Dimensi Literasi Membaca dan Menulis
Mengajarkan literasi pada intinya menjadikan manusia yang secara fungsional
mampu berbaca tulis, terdidik, cerdas, dan menunjukkan apresiasi terhadap
sastra. Ada tiga tiga paradigma pembelajaran literasi yaitu decoding, skills,
whole language.
Æ Decoding
Siswa membangun literasi dengan di ajar
terlebih dahulu tentang literasi, yakni bagaimana memaknai kode bahasa.
Pembelajar diharapkan mampu berliterasi secara mandiri.
Æ Skills
Penguasaan morferm dan kosakata adalah dasar
untuk membaca. Fokus pembelajarannya pada penguasaan sistem morfemik bahasa.
Siswa diajarkan mengenal formula bahasa untuk di terapkan pada berbagai data
atau peristiwa literasi dalam berbagai konteks.

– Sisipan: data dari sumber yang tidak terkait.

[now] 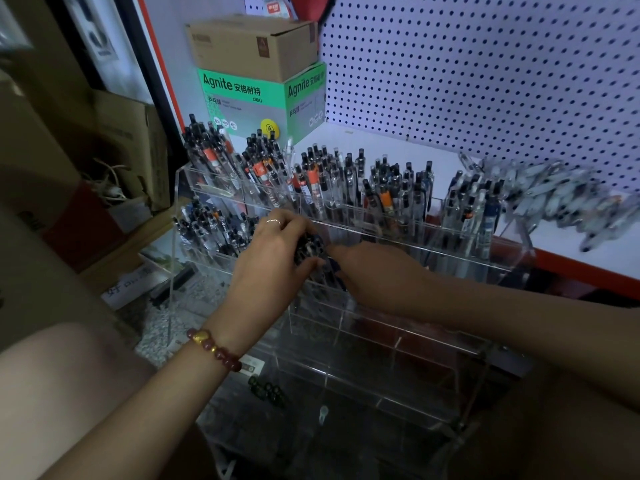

Æ Whole Language (bahasa secara utuh)
Fokusnya terdapat pada pembelajaran makna,
yaitu kegiatan mengajarkan makna secara utuh, tidak parsial. Siswa mesti di
dihadapkan pada teks otentik yang
kontekstual untuk mendapatkan makna baru.
Jadi kesimpulannya adalah sejak jaman dahulu,
sebenarnya literasi itu sudah ada sejak jaman rosulullah. Seharusnya kita bisa
menghargai dan menerapkan literasi pada jaman sekarang khusunya di negeri kita
sendiri. Agar indonesia lebih baik lagi dari segi literasinya. Jangan sontak
salahkan siapa-siapa jika bangsa ini belum bisa menjadi bangsa penulis. Mulai
dari diri sendiri, perbanyak membaca, tuangkan ide-ide dalam bentuk tulisan.